Sadly it was a massacre in the incubation container as I misted the day before the hatch and several drown. I even used a needle to poke holes in the water droplet and I got all the water removed after a few got stuck/drown - and they still seemed to get stuck on the droplet area afterwards I. I lost about 20 nymphs which I find weird as the water was gone when most hatched - perhaps most were simply mis-molts that fell to the bottom and became entangled with the other nymphs when I moved the container.
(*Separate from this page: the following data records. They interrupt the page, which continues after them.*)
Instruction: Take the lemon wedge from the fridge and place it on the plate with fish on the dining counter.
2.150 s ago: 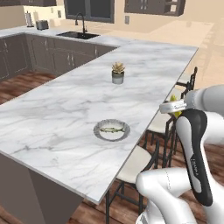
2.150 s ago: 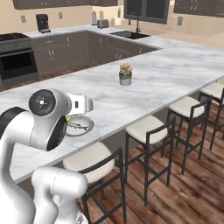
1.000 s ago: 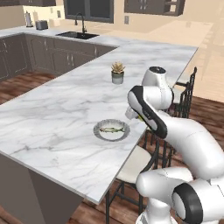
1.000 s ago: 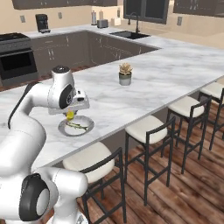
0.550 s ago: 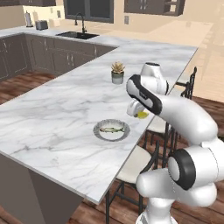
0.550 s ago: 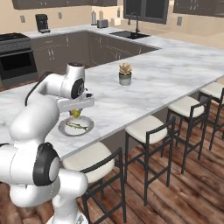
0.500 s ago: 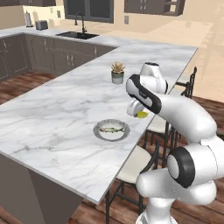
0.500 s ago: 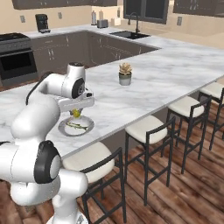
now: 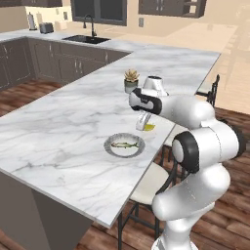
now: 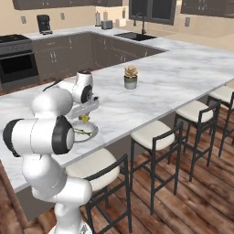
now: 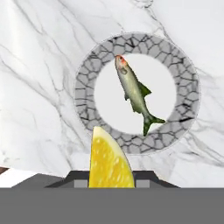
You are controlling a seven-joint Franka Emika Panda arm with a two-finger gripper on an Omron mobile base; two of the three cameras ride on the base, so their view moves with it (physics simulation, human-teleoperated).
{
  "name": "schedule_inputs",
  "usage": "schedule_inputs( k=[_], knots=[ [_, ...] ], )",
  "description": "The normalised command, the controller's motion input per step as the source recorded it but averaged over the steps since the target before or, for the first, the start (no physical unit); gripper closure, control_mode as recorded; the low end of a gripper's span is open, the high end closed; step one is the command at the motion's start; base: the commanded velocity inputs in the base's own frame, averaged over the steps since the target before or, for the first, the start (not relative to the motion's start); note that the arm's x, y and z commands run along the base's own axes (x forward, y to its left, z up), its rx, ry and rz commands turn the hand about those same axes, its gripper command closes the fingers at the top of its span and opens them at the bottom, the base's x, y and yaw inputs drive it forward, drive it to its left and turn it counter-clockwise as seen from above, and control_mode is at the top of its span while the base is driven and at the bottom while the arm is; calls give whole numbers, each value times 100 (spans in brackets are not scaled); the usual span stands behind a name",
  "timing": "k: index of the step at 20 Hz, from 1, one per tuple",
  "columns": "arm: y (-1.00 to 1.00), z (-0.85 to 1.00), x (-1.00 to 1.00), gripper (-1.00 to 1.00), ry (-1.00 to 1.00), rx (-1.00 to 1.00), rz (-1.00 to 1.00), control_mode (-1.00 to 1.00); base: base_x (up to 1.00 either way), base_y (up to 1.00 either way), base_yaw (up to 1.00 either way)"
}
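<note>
My gripper is shut on the lemon wedge, a bright yellow slice that rises between the fingertips in the hand view. The lemon wedge hangs above the dining counter, just right of the plate with fish. In the hand view the round grey plate with fish lies straight ahead below the wedge, the slim fish on its pale centre. From the right base view the gripper holds the lemon wedge just above the plate's far edge. The fridge is out of view.
A small potted plant stands on the marble further back. Bar stools line the counter's near side. A sink and dark cabinets sit along the back wall, with a stove at the left.
The arm has swung from beside the base out over the counter and lowered the wedge closer to the plate. The jaws stayed shut on the wedge.
</note>
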Motion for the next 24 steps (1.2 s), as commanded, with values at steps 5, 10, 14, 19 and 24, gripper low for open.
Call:
schedule_inputs(
  k=[5, 10, 14, 19, 24],
  knots=[
    [47, -55, 87, 100, 0, -6, 20, -100, 0, 0, 0],
    [62, -40, 77, 100, 0, -4, 6, -100, 0, 0, 0],
    [46, -18, 35, 100, 9, -3, 3, -100, 0, 0, 0],
    [7, -30, 32, 100, 10, 0, 2, -100, 0, 0, 0],
    [0, -45, 8, 100, 6, 0, 3, -100, 0, 0, 0]
  ],
)
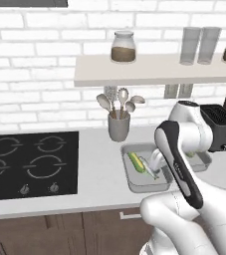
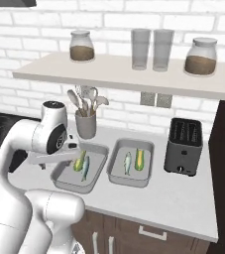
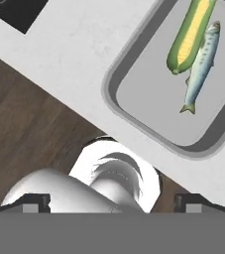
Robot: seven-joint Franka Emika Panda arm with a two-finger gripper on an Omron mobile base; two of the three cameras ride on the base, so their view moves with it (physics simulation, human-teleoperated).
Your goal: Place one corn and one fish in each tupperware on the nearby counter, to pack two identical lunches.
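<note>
Two grey tupperware trays sit side by side on the pale counter (image 2: 178, 198). The left tupperware (image 2: 64, 184) holds a corn (image 2: 79, 161) and a fish (image 2: 85, 167). In the right tupperware (image 2: 129, 181) lie a fish (image 2: 128, 162) and a corn (image 2: 140, 158). My gripper (image 3: 113, 202) is open and empty, pointing down over the counter's front edge beside the left tupperware (image 3: 115, 99). That tray's corn (image 3: 189, 35) and fish (image 3: 199, 67) show in the hand view. From the left base view, my arm partly covers the left tupperware (image 1: 147, 188) and most of the right one (image 1: 204, 160).
A grey utensil cup (image 2: 85, 124) stands behind the trays. A dark toaster (image 2: 183, 146) stands right of them. The black cooktop (image 1: 30, 162) lies to the left. A white wall shelf (image 2: 124, 74) with jars and glasses hangs above. Brown cabinets (image 3: 29, 129) lie below the counter edge.
</note>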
Anyway, I fed the nymphs in the habitat Melanogaster fruit flies, feeding about 50, to see what they would do. After watching for about 5 minutes I watched at least 4 mantises catch and eat the flies. Now with them eating flies at least I feel they have a chance to make it to adults. As in their current state they are so fragile to the point it is ridiculous.


----------



## dmina (Jan 7, 2015)

Wow Thomas... I bet is a little mind boggling??? remember... this is supposed to be fun... breath... sound like you are learning... You are doing fine...


----------



## PrayingMantisPets (Jan 7, 2015)

I wish i could find ooths where i live but it is nearly impossible.


----------



## CosbyArt (Jan 8, 2015)

dmina said:


> Wow Thomas... I bet is a little mind boggling??? remember... this is supposed to be fun... breath... sound like you are learning... You are doing fine...
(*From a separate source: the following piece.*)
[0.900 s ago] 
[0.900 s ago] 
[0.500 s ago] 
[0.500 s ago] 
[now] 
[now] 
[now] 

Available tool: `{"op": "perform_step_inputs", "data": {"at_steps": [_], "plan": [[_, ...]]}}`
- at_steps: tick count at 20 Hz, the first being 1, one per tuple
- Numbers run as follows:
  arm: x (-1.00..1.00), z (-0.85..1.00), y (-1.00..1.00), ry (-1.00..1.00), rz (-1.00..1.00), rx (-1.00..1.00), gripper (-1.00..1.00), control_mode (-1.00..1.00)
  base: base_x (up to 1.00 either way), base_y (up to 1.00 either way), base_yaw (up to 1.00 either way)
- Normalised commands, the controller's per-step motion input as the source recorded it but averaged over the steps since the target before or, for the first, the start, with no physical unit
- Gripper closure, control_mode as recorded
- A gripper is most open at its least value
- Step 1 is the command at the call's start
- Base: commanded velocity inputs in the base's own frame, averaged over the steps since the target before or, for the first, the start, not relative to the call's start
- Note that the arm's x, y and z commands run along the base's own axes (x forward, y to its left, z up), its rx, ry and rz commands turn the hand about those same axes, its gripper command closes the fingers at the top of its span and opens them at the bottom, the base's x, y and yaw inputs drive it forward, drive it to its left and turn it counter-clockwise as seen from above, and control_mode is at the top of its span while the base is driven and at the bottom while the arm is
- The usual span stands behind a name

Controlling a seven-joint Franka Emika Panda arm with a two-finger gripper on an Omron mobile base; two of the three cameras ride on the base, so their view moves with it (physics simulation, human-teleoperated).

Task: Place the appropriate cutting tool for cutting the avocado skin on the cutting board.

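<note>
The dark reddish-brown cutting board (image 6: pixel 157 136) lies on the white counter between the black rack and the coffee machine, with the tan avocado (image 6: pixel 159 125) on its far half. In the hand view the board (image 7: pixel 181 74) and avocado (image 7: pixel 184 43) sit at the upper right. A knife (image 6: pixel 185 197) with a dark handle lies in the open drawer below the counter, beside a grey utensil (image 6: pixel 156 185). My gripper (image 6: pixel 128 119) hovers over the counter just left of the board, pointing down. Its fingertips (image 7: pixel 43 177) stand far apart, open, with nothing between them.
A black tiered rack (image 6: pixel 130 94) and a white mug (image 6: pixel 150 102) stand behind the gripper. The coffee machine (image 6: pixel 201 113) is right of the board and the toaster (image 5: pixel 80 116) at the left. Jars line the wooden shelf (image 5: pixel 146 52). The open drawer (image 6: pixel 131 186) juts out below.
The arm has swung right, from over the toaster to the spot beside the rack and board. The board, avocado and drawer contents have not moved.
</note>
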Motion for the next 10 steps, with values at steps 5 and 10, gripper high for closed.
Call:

Thanks, yeah it is a bit much but has been fun. Other than the container massacre it has been going smoothly. The organza fabric is working great - I saw a few flies inbetween the screen mesh and the fabric, they eventually give up and go back into the mantis area inside the screen.  
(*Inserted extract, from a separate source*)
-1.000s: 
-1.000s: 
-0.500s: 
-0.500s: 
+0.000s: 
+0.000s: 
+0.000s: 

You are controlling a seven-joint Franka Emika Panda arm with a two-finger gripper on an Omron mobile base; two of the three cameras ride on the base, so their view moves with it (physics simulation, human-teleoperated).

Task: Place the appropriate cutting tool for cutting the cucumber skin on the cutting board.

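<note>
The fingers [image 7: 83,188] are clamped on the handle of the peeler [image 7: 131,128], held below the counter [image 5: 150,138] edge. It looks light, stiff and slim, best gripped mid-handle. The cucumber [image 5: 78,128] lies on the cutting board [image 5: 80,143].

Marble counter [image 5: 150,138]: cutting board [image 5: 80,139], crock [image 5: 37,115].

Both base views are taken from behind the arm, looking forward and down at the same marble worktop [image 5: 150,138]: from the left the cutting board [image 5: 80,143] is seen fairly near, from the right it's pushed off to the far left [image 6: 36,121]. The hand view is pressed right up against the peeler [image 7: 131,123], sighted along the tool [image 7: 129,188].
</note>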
I'm just planning on the next stage when I start to separate them. I found access to 6oz deli cups 5 for $1, or 12oz 3 for $1, (all at Dollar tree) so I'm trying to figure out which is best - then get to buying a mass quantity and modifying the lids to have them ready in time.  



PrayingMantisPets said:


> I wish i could find ooths where i live but it is nearly impossible.


Besides your own property you can try looking at local city parks and other areas you can get permission to look. Also ask some friends or neighbors - even if you don't find any there they may be able to ask their friends/family for you and get more areas to look that way too. They are bound to be a few places nearby where you can find some.


----------



## agent A (Jan 8, 2015)

i put paper towels on the floor to prevent water from standing and killing nymphs


----------



## CosbyArt (Jan 8, 2015)

Had just one nymph hatch from ooth #10 again. Sounds silly but it was just him so far, and he wasn't left behind from the previous hatchings.



agent A said:


> i put paper towels on the floor to prevent water from standing and killing nymphs


Alright thanks, it is a duh moment for sure on that one. I've been holding off misting in case anymore hatch - now I won't have to.


----------



## CosbyArt (Jan 10, 2015)

Happened again, just one single nymph hatched sometime through the day. It's strange that one keeps appearing by itself - must be some "late bloomers".


----------



## MantidBro (Jan 10, 2015)

CosbyArt said:


> I finally had something hatch from my incubating ooths that wasn't a parasitic wasp! I noticed the new nymphs around 6 pm yesterday (Sunday Jan 4), and in a strange coincidence about 4 hours later my first (and only till then) mantis Susanna was dying. She died shortly after midnight, here is the post about Susanna.
> 
> The ooth that hatched was one I found outside on the wooden fence running along my carport area. It was a Stagmomantis carolina ooth, and had some damage. Under a close inspection (USB microscope) it showed a few mites inside the damaged area. Here is the original topic about the ooth.
> 
> ...


AWESOME!!

Wow that's an incredible shot of the nymph, up close!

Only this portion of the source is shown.